**DIRECTIONS**. Lift out all lines below that contain "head".

[Stored data entries]

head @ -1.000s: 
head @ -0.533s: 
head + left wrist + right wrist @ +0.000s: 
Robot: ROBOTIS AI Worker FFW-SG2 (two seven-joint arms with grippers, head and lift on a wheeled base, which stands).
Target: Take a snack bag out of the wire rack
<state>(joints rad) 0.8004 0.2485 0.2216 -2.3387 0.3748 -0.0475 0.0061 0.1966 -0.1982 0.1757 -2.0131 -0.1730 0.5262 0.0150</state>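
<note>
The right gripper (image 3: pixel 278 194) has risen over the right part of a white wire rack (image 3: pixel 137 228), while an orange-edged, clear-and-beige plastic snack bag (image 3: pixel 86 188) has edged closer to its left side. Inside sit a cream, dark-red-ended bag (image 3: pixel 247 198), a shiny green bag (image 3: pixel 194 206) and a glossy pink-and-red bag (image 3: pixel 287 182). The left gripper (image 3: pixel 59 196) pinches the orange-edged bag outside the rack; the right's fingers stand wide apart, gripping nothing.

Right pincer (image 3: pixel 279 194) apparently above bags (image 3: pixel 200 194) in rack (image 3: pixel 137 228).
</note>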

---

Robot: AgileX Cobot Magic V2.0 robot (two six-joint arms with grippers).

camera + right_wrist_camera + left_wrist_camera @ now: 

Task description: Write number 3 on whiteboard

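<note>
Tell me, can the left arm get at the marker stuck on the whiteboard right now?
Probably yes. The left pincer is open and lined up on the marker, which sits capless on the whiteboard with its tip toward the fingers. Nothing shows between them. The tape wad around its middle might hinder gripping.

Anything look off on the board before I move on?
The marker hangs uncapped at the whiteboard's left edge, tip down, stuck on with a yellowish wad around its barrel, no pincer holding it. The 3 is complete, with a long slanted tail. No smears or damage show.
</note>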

**ANSWER SPACE**.
head @ -1.000s: 
head @ -0.533s: 
head + left wrist + right wrist @ +0.000s: 
Robot: ROBOTIS AI Worker FFW-SG2 (two seven-joint arms with grippers, head and lift on a wheeled base, which stands).

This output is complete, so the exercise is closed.